Friday, May 18, 2007

Major Announcement

I was thinking I should post something today, maybe something about how last night I got pulled over by the weirdest cop in Spring Hill. And about how he stayed ten feet away from my car at all times and shined his big, retina burning flashlight on my face and hands to make sure I didn't have a weapon. And about how he let me off with a "verbal warning" even though my insurance card was expired and my registration was in a crumpled ball in the bottom of my glove box. But you don't really want to hear about that. Then I thought about telling you about my phone call to the NASA Space Store yesterday to order official NASA space suits and helmets for an upcoming band photo shoot.
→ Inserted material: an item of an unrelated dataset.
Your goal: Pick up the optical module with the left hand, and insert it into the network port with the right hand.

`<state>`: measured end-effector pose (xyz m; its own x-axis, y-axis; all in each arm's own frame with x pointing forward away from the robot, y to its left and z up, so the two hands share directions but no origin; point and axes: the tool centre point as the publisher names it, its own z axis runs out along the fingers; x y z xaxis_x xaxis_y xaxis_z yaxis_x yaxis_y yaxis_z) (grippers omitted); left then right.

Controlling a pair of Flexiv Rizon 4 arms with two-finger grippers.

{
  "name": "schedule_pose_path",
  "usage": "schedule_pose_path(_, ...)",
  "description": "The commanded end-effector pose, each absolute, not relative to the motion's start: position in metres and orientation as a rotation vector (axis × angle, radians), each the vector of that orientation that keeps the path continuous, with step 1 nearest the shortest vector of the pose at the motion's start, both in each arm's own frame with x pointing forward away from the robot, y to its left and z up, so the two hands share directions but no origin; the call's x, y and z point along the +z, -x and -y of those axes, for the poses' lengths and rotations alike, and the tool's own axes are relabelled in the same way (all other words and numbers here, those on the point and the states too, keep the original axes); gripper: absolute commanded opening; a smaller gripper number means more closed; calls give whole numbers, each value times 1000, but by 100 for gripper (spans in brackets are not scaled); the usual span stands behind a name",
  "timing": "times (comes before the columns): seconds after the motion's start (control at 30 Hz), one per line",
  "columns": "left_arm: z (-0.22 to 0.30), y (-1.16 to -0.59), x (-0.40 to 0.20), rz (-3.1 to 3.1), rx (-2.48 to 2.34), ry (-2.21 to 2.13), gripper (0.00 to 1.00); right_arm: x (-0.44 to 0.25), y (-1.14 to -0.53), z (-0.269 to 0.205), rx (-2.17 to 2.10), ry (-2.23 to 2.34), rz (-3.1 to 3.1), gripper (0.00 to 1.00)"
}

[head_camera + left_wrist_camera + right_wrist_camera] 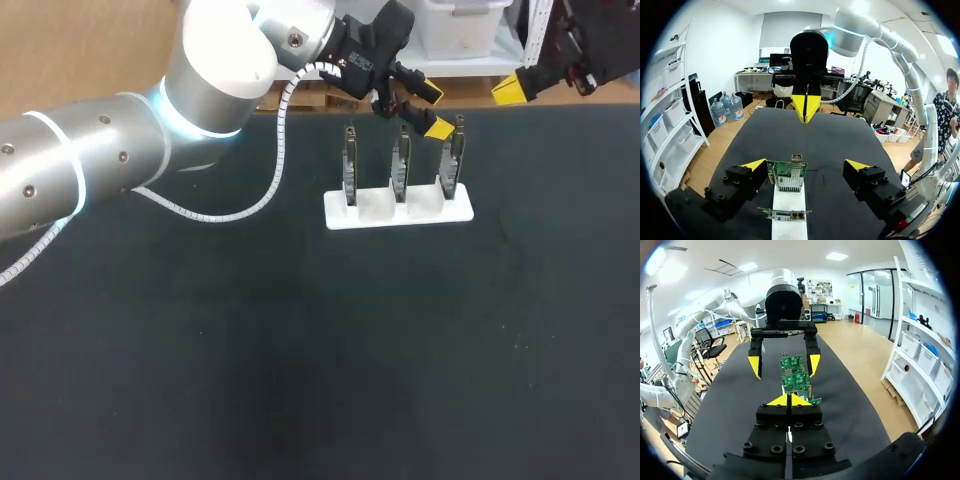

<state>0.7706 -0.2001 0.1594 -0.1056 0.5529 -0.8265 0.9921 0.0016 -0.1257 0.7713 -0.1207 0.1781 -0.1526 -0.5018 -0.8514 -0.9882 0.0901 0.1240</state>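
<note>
Three circuit boards (pixel 400 168) were held upright in a white stand (pixel 398 212) on the dark table (pixel 300 350), near its far edge. The left arm (pixel 100 160) was stretched in from the left, its claw (pixel 434 110) spread open beside the top of the rightmost board (pixel 452 165). The right claw (pixel 518 88) was seen at the far right corner, yellow tips pressed together.

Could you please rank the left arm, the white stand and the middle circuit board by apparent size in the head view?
1. left arm (nearest the camera, which enlarges it)
2. white stand
3. middle circuit board
</note>
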Motion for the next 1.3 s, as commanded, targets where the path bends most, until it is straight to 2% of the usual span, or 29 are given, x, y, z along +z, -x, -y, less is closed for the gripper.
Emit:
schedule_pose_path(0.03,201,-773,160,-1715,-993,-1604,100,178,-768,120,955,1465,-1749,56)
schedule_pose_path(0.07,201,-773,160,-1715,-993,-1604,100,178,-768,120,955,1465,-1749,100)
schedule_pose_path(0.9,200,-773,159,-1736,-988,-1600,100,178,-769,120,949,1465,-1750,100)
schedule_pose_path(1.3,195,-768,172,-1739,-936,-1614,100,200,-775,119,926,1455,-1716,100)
But you don't really want to hear about that either. I could tell you about my lunch today with the fabulous Lori but you kinda had to be there. We could all CERTAINLY talk about the Grey's Anatomy Great Depression Finale or the fact that Dwight K. Shrute is the best thing to happen to TV since Alex P. Keaton or the fact that people don't appreciate Melinda Doolittle like they should. But again, that's not what you want to hear right now. What you want to hear right now is this:

TMC, The Medical Condition of which we do not speak but have been speaking about for months and months (22 months, actually), the nasty awful thing that has been so nasty and awful, the thing that we all thought would never release its grip....remember that*? I do. I remember it. And I do mean "remember" as in past tense. As in....

IT.
IS.
OVER.


As in, I'm free. Healed. Over it already. And so to celebrate, I've written you this short note.



Dear Internet,

The Medical Condition is no more. Feel free to shout Hallelujah.

Love,
Jo


*I would include links to past stories for reference but I'm too busy smiling.